- **GOAL OF THE EXERCISE**:
Gather all lines from the material that contain "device".

- **DATA UNDER STUDY**:
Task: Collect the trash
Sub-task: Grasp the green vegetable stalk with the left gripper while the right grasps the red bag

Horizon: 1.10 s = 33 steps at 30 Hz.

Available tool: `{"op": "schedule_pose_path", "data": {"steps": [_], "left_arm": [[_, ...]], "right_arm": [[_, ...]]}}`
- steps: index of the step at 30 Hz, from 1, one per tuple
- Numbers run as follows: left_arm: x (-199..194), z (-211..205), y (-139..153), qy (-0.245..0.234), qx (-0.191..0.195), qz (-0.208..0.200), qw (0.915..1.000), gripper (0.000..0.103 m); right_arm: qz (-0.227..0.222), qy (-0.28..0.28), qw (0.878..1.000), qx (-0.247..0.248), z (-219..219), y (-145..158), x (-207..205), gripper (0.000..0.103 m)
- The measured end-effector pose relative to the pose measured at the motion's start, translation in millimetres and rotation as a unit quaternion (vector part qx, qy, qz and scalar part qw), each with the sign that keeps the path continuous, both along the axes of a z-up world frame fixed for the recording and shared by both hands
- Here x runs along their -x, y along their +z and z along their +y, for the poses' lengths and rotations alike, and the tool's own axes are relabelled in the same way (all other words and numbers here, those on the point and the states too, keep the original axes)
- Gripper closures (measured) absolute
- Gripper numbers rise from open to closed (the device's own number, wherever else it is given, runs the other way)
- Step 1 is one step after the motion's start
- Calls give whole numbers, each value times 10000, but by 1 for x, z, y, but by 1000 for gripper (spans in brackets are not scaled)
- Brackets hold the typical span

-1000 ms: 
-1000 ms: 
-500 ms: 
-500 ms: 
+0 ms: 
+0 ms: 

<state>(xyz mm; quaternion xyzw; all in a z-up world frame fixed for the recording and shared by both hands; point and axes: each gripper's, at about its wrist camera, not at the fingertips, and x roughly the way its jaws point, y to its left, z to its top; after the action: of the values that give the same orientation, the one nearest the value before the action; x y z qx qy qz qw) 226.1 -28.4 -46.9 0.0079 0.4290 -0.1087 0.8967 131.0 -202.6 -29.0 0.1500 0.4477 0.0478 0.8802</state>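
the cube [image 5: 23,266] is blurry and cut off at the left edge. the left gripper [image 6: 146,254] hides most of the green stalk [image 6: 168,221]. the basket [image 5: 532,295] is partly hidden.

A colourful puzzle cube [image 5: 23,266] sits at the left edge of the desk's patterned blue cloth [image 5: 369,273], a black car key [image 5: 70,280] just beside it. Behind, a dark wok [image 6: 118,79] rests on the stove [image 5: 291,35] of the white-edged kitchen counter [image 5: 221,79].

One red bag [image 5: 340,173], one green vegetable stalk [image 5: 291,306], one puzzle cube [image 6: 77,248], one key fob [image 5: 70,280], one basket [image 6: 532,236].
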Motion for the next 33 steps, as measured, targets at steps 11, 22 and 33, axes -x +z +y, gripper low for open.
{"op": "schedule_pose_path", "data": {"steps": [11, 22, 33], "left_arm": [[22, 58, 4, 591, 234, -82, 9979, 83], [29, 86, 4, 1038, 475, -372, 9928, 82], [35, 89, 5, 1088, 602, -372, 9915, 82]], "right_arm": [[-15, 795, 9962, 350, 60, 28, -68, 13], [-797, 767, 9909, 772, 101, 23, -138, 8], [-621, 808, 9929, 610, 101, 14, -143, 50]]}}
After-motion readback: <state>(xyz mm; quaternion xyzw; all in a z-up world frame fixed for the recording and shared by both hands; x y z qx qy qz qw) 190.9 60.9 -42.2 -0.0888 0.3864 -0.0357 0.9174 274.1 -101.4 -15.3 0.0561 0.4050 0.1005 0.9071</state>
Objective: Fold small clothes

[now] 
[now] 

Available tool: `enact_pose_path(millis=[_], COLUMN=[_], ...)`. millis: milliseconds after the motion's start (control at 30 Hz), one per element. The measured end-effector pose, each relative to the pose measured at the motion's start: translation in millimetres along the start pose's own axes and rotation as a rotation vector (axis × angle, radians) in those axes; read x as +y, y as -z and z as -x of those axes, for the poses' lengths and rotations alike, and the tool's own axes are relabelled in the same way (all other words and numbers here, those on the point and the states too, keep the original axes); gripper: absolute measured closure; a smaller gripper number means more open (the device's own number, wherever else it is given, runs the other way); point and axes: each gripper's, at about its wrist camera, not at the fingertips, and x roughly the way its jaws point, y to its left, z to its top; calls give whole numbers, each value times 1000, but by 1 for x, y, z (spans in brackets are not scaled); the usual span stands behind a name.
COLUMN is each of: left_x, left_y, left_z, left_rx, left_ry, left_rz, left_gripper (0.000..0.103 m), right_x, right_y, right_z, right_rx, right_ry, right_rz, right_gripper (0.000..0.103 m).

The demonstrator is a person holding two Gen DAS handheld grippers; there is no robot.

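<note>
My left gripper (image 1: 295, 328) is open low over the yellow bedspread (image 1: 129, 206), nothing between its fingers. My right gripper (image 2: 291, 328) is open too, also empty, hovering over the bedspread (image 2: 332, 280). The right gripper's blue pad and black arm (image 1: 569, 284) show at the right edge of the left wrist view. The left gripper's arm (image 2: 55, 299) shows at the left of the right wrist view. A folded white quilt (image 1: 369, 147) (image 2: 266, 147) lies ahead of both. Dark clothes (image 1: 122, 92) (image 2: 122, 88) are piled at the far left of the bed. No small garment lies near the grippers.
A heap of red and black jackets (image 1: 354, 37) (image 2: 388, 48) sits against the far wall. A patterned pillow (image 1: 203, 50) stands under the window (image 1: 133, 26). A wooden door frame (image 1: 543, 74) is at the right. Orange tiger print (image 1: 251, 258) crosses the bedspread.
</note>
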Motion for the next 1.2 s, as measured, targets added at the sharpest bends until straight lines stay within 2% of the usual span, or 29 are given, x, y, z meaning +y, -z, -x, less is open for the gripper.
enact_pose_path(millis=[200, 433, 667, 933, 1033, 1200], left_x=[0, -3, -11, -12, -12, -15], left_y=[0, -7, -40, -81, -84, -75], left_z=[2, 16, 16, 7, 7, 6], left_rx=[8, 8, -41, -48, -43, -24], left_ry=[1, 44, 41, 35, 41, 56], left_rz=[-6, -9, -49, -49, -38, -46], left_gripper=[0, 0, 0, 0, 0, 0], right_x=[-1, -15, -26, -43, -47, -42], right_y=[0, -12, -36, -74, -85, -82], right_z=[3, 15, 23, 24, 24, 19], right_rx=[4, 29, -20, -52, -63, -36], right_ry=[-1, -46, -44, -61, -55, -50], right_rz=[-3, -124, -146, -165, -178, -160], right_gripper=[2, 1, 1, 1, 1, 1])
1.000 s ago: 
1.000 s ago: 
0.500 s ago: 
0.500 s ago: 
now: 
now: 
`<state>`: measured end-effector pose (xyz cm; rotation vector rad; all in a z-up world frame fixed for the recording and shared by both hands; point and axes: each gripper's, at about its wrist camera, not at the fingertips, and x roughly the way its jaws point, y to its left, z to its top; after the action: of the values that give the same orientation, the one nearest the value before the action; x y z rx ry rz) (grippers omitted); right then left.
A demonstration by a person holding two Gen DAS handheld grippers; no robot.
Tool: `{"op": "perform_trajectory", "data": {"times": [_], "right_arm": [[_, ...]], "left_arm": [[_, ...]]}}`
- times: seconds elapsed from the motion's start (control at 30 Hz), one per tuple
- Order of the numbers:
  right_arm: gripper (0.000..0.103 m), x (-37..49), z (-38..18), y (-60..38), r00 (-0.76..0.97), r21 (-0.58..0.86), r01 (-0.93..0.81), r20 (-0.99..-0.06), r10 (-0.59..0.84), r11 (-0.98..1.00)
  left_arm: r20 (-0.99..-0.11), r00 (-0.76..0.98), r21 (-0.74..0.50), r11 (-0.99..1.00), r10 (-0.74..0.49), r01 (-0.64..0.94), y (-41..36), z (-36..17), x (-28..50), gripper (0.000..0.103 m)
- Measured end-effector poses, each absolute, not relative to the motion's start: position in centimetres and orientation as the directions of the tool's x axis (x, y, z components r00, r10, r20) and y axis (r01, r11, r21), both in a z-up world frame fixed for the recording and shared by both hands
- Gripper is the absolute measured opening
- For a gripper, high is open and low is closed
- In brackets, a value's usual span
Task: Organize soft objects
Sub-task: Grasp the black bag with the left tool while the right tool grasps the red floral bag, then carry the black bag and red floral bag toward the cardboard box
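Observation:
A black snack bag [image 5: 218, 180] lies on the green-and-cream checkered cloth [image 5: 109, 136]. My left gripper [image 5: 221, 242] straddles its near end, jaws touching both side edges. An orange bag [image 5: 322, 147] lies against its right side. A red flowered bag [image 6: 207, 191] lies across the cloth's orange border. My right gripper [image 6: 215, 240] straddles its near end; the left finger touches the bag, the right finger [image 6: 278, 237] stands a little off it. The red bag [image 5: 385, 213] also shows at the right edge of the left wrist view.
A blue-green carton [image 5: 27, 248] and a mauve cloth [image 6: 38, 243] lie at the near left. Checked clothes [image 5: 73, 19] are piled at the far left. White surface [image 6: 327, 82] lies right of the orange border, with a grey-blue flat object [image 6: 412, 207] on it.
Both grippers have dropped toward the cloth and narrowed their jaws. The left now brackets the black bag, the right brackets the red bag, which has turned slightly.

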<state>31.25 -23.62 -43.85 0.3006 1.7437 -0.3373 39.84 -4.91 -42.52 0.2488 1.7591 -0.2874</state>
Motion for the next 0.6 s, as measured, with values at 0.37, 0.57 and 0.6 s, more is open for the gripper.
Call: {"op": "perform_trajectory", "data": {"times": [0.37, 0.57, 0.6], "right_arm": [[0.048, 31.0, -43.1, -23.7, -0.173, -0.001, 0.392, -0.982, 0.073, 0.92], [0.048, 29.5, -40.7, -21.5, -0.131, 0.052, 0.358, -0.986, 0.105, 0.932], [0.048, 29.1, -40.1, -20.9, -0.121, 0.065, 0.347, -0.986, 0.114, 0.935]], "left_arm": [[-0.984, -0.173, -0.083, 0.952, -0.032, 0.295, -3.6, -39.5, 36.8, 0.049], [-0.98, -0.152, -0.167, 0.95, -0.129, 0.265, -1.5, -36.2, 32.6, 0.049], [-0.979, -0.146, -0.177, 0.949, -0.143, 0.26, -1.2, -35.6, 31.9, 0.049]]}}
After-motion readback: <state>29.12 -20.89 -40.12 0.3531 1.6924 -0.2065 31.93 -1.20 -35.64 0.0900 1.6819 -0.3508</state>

- **SOLVED PROBLEM**:
- Gripper numbers rise from open to closed (the device's own number, wherever else it is given, runs the other way)
Available tool: `enact_pose_path(millis=[_], COLUMN=[_], ...)`. millis: milliseconds after the motion's start (control at 30 Hz), one per element. The measured end-effector pose, each relative to the pose measured at the motion's start: translation in millimetres along the start pose's own axes and rotation as a rotation vector (axis × angle, radians) in those axes; read x as +y, y as -z and z as -x of those axes, for the poses' lengths and rotations alike, and the tool's own axes are relabelled in the same way (all other words and numbers here, those on the point and the states too, keep the original axes); gripper: absolute measured closure; a smaller gripper number means more open (the device's own number, wherever else it is given, runs the other way); point and axes: each gripper's, at about its wrist camera, not at the fingertips, and x roughly the way its jaws point, y to its left, z to its top; calls give whole numbers, each value times 1000, but by 1 for x, y, z (spans in brackets are not scaled); the usual span stands behind a name.

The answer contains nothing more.